Investigaciones diversas sobre estas fiestas giran alrededor de que se realizan aproximadamente 800 al año en La Paz y en todo el territorio 1800, pero solamente con carácter de aproximación, por la complejidad de cálculo que crea su creciente proliferación. Tanto la Alcaldía, la Gobernación y dependencias del Ministerio de Cultura explican que estas manifestaciones se originan en motivos de devoción hacia algún santo o virgen de la fe católica, de preferencia en los distintos barrios y zonas populares de la ciudad, con celebraciones de misas, procesiones y bailes. Sin embargo, para la población paceña y la opinión pública la connotación religiosa ha pasado a un segundo plano, para dar rienda suelta a la diversión y el copioso consumo de bebidas alcohólicas.

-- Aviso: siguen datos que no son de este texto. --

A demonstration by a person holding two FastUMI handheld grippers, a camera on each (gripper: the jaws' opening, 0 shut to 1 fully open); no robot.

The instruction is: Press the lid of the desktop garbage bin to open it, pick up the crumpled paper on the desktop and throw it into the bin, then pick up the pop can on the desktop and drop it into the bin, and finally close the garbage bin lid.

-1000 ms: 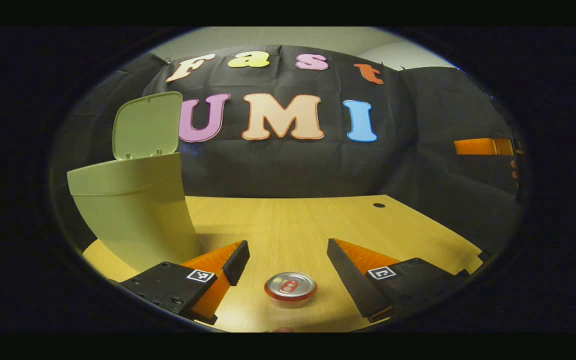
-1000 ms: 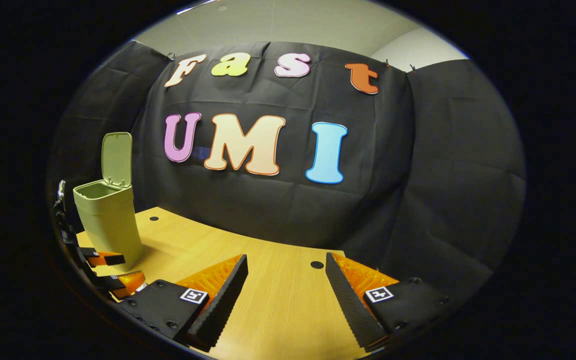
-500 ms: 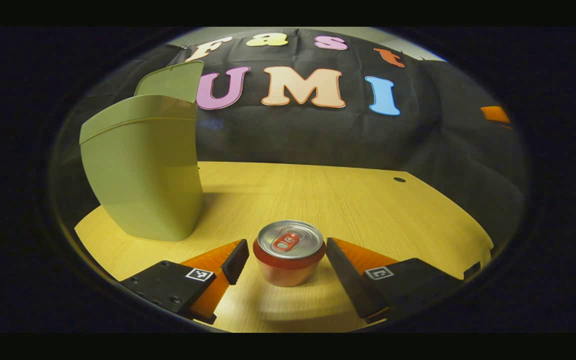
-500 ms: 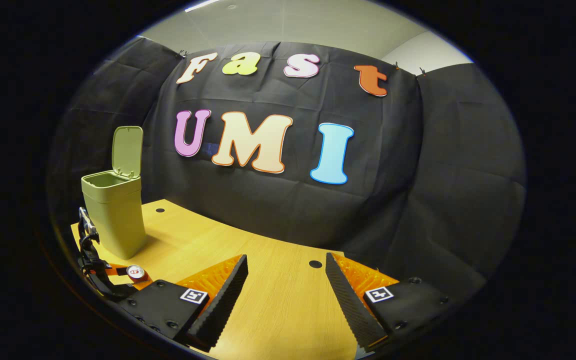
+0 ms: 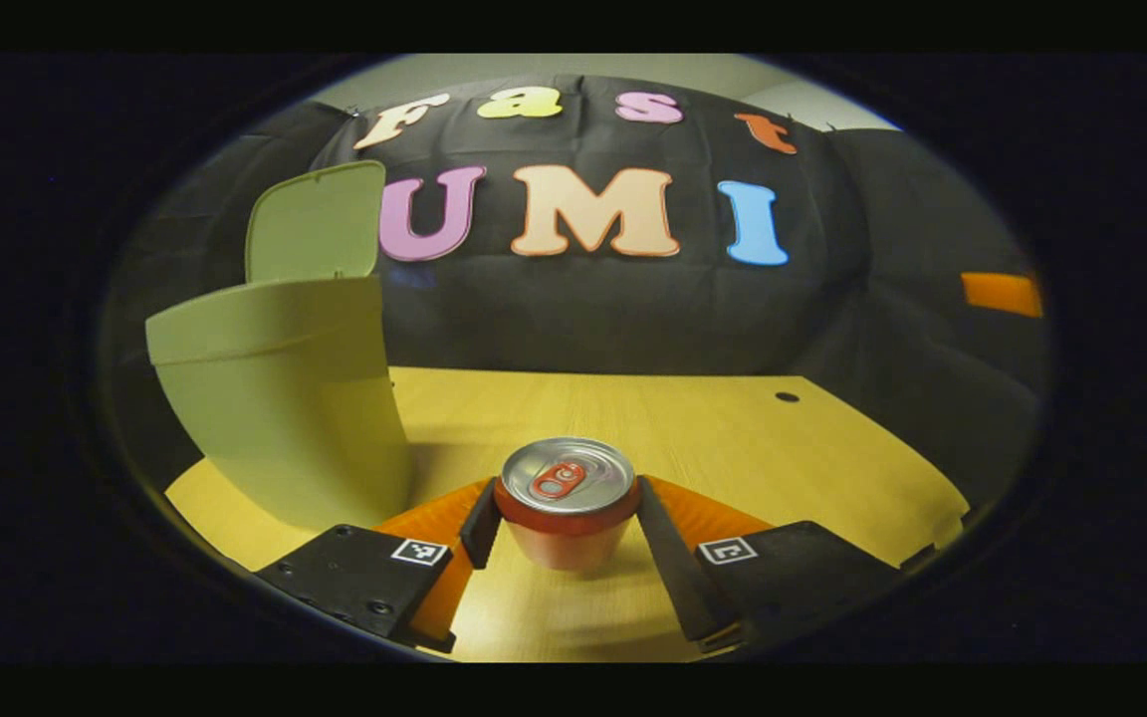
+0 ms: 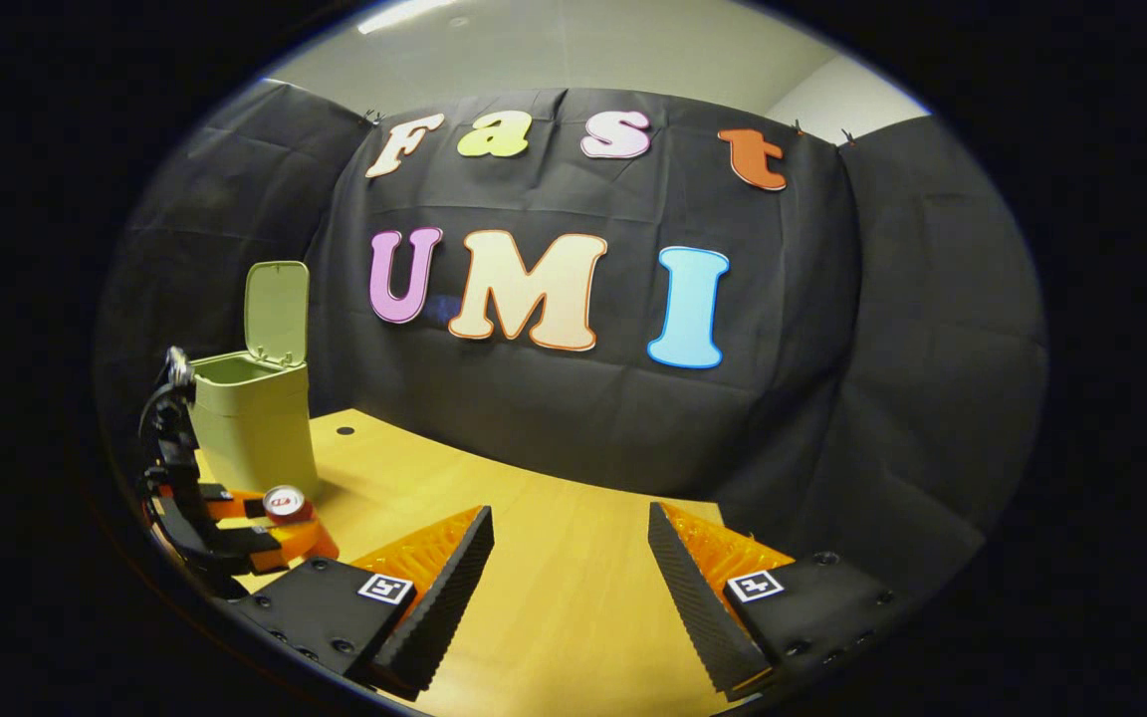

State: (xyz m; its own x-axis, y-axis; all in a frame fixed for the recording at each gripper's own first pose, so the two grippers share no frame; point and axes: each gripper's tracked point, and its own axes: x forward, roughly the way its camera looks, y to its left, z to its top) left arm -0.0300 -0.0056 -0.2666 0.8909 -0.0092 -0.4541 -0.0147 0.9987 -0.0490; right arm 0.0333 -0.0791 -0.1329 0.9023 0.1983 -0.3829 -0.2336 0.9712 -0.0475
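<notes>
A red pop can (image 5: 566, 503) with a silver top stands upright between the fingers of my left gripper (image 5: 562, 518), and both fingers press against its sides. The green garbage bin (image 5: 280, 408) stands just left of it on the wooden desk (image 5: 713, 438), its lid (image 5: 313, 221) raised upright. In the right gripper view the same bin (image 6: 257, 428), the can (image 6: 283, 503) and the left gripper (image 6: 235, 518) sit at the far left. My right gripper (image 6: 571, 573) hangs open over the desk with nothing between its fingers.
A small dark hole (image 5: 786, 396) marks the desk at the far right, and another hole (image 6: 344, 431) lies beside the bin. The black cloth wall closes off the back of the desk. An orange shape (image 5: 1002, 294) shows at the right edge.
My left gripper dropped down around the can, then its fingers closed from wide apart onto the can's sides. The right gripper view has drifted slightly.
</notes>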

Estas fiestas callejeras optan por una determinada danza folclórica para su identificación más notoria, al abrigo de que Bolivia aventaja a sus vecinos con un muestrario nutrido de folclore autóctono y de ahí que se deba exhibirlo en la vía pública en “presteríos” y en las numerosas “entradas” del año. Si bien las danzas folclóricas enriquecen el patrimonio intangible nacional, su uso y abuso cae en excesos diversos. Uno de ellos es el recargamiento de adornos y oropeles que desvirtúan los trajes originales hasta hacerlos irreconocibles, transformación que se da en directa relación con el poder económico de las comparsas. Por supuesto que la adecuación a estas modas es menos perceptible en las zonas marginales cuando tiene lugar su celebración.
Otro exceso son las molestias que ocasionan a la vecindad no participante de lo que está degenerando en ritualidades paganas-populares, no sólo por el estruendo de las bandas que las amenizan, sino por el consumo de alcohol, generalmente por varios días. Esto deriva en borracheras colectivas, escándalos, convierte a calles y plazas en letrinas públicas e inclusive se las cierra a la circulación de motorizados para comodidad de bailarines y bebedores. Obviamente estas festividades van de la mano del mal ejemplo a los menores, que por lo general acompañan a sus padres, quienes, desentendidos del todo, pierden entre la multitud a sus hijos de corta edad.
No son pocos los que pasan la factura de estos hechos a la Iglesia Católica por la conexión que tienen con el calendario santoral. En verdad que si los párrocos recomiendan mesura y prudencia, no se conoce una determinación oficial de los prelados, sin descartar la merma de creyentes que acarrean tan desvirtuados actos.
Tampoco está ausente el comercio, en especial el de bebidas, con destaque de la cerveza. Las fábricas correspondientes han tendido una red para identificar las villas o asentamientos nuevos o en formación para incentivarlos al efecto, donando las bandas de música, la bebida de su sello y otros insumos a fin de establecer la costumbre que, siendo tal, reditúa periódicamente enormes ventas de su producto. Existiendo una ley contra el consumo excesivo de alcohol -que por ahora nadie cumple- el GMALP y la Gobierno Central deberían tener el camino expedito para evitar incitaciones a la bebida.
Otro factor no menos llamativo, es que los prestes de alto vuelo aprovechan estas ocasiones para hacer ostentación de riqueza, al extremo de contratar conjuntos, cantantes u orquestas no sólo de la Argentina, Brasil y otros, sino de latitudes lejanas como México, para actuaciones exclusivas en los recintos elegidos. Estos potentados de nuevo cuño cubren en metálico el transporte aéreo, el hotel y naturalmente los honorarios de los actores. Este derroche rayano en la extravagancia por supuesto que nada tiene de cristiano en nombre de algún santo o virgen. Lo cristiano sería donar esos recursos a una obra de caridad o de auxilio social.